California, Louisiana, New Mexico, North Carolina, and Indiana have listed fairness and equity as key principles in deciding who is prioritized for the vaccine. Rachael Banks, head Oregon's public health department said that vaccines would be "…particularly focused on our communities of color who've seen unfair disproportionate impact from COVID-19."

Maine developed a "Racial/Ethnic Minority COVID-19 Vaccination Plan" while North Carolina "…specifically cited historically marginalized populations as an early-phase critical population group." California Governor Gavin Newsom said that health officials are "…making sure black and brown communities disproportionately are benefited because of the impact they have felt disproportionately because of COVID-19."

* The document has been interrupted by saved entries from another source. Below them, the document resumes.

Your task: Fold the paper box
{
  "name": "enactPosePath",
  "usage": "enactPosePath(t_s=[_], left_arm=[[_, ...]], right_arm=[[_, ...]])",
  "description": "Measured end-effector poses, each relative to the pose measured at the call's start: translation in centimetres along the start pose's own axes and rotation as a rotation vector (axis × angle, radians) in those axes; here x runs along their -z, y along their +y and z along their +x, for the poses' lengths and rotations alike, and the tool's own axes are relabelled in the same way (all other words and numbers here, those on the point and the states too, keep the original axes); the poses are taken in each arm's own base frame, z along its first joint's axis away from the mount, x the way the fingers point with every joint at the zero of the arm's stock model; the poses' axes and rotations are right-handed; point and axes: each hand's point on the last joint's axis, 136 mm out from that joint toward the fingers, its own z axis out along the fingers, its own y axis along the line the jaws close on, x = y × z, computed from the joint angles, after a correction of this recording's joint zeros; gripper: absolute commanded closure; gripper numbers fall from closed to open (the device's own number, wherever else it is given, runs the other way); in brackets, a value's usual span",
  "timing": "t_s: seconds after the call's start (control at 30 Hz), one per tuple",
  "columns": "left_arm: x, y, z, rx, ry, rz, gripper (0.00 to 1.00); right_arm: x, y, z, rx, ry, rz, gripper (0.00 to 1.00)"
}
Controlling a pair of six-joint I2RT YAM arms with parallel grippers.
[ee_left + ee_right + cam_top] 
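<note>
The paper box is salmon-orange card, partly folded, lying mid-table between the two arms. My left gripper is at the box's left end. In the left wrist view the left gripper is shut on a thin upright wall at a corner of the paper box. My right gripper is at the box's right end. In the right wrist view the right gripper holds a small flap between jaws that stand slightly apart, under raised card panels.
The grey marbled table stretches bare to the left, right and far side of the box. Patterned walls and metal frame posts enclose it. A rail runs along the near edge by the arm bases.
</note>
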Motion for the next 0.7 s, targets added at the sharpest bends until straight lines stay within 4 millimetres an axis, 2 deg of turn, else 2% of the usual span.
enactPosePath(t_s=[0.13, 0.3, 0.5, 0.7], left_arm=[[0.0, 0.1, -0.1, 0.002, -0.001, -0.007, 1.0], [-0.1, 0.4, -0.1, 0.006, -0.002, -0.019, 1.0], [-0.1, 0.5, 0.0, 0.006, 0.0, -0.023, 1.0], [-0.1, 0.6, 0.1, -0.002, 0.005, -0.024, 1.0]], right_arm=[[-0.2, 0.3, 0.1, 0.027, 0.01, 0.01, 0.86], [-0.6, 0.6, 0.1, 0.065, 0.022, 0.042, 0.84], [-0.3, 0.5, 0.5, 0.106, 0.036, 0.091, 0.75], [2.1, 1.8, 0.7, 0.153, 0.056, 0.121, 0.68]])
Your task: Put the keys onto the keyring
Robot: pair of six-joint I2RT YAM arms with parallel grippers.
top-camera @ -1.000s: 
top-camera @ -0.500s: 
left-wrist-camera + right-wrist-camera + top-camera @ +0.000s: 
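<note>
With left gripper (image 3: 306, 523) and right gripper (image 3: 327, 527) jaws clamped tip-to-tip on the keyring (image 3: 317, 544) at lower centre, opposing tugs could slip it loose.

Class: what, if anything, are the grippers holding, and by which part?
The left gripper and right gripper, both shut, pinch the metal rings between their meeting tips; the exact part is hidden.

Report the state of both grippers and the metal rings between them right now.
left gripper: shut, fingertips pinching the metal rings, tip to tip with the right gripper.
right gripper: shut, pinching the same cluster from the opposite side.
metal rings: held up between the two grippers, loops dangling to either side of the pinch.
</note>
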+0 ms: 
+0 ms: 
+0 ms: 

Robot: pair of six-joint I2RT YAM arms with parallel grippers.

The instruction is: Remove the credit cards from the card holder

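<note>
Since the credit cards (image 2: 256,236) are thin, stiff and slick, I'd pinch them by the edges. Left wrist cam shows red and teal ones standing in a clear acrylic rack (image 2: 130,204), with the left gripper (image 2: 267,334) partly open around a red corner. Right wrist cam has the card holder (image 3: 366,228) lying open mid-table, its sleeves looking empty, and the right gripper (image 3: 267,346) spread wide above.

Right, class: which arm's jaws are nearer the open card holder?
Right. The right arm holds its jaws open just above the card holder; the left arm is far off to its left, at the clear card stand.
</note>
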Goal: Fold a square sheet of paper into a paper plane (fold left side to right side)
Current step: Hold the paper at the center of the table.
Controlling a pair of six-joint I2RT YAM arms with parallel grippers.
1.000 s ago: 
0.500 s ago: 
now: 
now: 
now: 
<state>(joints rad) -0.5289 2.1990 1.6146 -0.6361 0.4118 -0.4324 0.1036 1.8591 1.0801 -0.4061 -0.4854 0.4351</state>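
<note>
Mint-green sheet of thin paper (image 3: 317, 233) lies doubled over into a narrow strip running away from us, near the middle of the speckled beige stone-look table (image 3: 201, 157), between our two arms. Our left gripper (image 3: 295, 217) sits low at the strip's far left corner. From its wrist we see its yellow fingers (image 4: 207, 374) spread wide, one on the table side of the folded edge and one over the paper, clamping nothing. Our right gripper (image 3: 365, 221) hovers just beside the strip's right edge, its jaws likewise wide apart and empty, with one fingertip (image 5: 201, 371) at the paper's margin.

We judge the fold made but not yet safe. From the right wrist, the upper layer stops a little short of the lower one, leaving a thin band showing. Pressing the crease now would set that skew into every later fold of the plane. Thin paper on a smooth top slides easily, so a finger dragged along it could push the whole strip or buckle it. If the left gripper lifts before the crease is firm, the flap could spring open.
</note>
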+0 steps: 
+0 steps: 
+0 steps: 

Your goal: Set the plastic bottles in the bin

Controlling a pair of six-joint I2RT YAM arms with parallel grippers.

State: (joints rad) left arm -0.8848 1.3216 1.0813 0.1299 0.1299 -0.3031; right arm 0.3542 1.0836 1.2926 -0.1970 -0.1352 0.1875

Dr. Scott Gottlieb, the former FDA commissioner said recently in an interview on Face the Nation, "If your goal is to maximize the preservation of human life, then you would bias the vaccine toward older Americans. If your goal is to reduce the rate of infection, then you would prioritize essential workers. So it depends what impact you’re trying to achieve."

According to the The New York Times, "The trade-off between the two is muddied by the fact that the definition of 'essential workers' used by the CDC comprises nearly 70 percent of the American work force, sweeping in not just grocery store clerks and emergency responders, but tugboat operators, exterminators and nuclear energy workers."

The Times continued that using "ethics" as the deciding position "…runs counter to frameworks proposed by the World Health Organization, the National Academies of Sciences, Engineering, and Medicine, and many countries, which say that reducing deaths should be the unequivocal priority and that older and sicker people should thus go before the workers, a view shared by many in public health and medicine."

Conceivably, the CDC guidelines could even prioritize a young, healthy, thirty year old member of a minority group over an 85 year old in the same minority group, who is more at risk.

Despite the obvious discrimination and the recommendations of many organizations to prioritize reducing deaths, President Elect Joe Biden's pick to head vaccine distribution, Yale University's Dr. Marcella Nunez-Smith, is being seen as an indication that the Biden administration will use the social justice distribution model.

According to a recent study entitled Characteristics Associated with Racial/Ethnic Disparities in COVID 19 Outcomes in an Academic Health Care System "…racial disparities existed in COVID-19 outcomes that cannot be explained after controlling for age, sex, socioeconomic status, and comorbidity score; therefore, targeted interventions to support high-risk populations are needed."

After the pushback to their social justice prioritized vaccine distribution plan, the CDC revised their recommendations so that Americans over the age of 75 will get their vaccination alongside essential workers.